Career and partnership with Harry Donenfeld
By age 24, Liebowitz had earned his accounting degree from New York University, and by 1927 had married (Rose) and moved to The Bronx.[7] Liebowitz set himself up as an accountant based in Manhattan's Union Square area, with one client, the International Ladies' Garment Workers' Union (ILGWU); his father had been a steward for that union since the early 1910s. By 1925, Liebowitz was in charge of the union's strike fund, and a year later managed to keep the fund solvent in the wake of a six-month, 50,000-worker strike. His business acumen placed Liebowitz in a position of high standing with the union officials.[8] Toward the end of the decade, Liebowitz had taken on more clients and begun studying the stock market.[9] His initial dealings worked well for the union, but after the Wall Street crash of 1929, funds plummeted and Liebowitz and the ILGWU parted company.

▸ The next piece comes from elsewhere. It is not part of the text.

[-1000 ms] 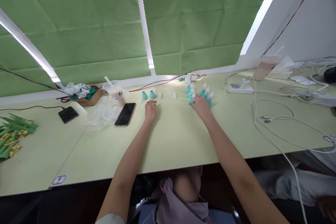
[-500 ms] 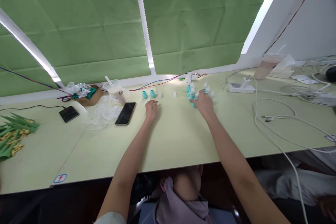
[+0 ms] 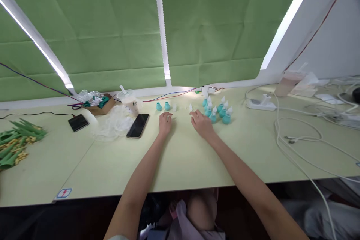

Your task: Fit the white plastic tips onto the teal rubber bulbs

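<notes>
My left hand (image 3: 165,123) rests on the table with fingers loosely bent and apart, holding nothing. Just beyond it stand two small turquoise bottles without tips, a left bottle (image 3: 159,107) and a right bottle (image 3: 167,106). A white pointed tip (image 3: 174,108) is close to its index finger. My right hand (image 3: 201,123) is open, its fingertips near another white pointed tip (image 3: 190,108); tiny clear pieces between the tips are too small to make out. Right of this hand stands a cluster of turquoise bottles (image 3: 226,119), most topped with white tips.
A phone (image 3: 137,126), crumpled clear plastic (image 3: 112,124), a drink cup (image 3: 129,103) and a cardboard box (image 3: 102,109) lie left. Farther left are a black device (image 3: 78,123) and green bundles (image 3: 21,135). A power strip (image 3: 261,104), white cables (image 3: 306,139) and another cup (image 3: 287,84) are right.
My right hand has moved left, away from the bottle cluster, towards the white tip in the middle. The cluster now shows uncovered. My left hand stays nearly in place; the view has shifted slightly.
</notes>
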### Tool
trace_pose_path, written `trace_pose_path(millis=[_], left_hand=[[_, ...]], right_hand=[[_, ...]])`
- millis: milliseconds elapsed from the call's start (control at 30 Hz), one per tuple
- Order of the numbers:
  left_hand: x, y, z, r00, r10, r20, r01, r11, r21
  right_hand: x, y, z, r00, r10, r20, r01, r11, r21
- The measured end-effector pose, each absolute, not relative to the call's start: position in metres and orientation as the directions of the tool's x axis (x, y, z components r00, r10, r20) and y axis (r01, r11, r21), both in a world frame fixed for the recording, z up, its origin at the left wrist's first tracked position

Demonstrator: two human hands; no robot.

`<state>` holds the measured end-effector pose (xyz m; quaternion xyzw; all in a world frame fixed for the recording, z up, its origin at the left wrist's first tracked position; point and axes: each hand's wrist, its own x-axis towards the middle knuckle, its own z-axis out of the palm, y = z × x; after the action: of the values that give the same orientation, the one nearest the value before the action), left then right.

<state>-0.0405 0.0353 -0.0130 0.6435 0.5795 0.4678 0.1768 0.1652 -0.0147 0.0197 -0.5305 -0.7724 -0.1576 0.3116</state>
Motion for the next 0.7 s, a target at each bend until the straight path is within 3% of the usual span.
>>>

In 1929, Julius Liebowitz approached Harry Donenfeld, whom he had befriended through ILGWU ties, and sought work for his son.[10] Donenfeld, a rising businessperson who felt a sense of loyalty to those from the old neighborhood, took Jack on as his personal accountant. Although a chance meeting, the two men complemented each other very well—Donenfeld was a social, chance-taking high-flyer, while Liebowitz was cautious and had a logical mind that ensured Donenfeld's fiscal mistakes were small, and that his business promises were binding only in favor to himself.[10]
When Liebowitz first worked for Donenfeld, the latter's empire was little more than a publishing house for "sex pulp" and art nudie magazines distributed by Eastern News, a company run by Charles Dreyfus and Paul Sampliner. In 1931, Eastern News faced bankruptcy and could no longer pay its publishers; the company owed Donenfeld alone $30,000. A compromise was called for, and Donenfeld, not wanting to find himself hamstrung by a distributor again, approached Sampliner with the idea of creating the Independent News Company, a publishing house with its own distribution system.[11] As a publisher, Donenfeld had managed to dodge creditors and break deals, but as a distributor, he came to rely more on Liebowitz to ensure that the company ran smoothly. Liebowitz ensured bills were paid on time and began to build a trust with clients that Donenfeld's enterprises had never experienced.[12]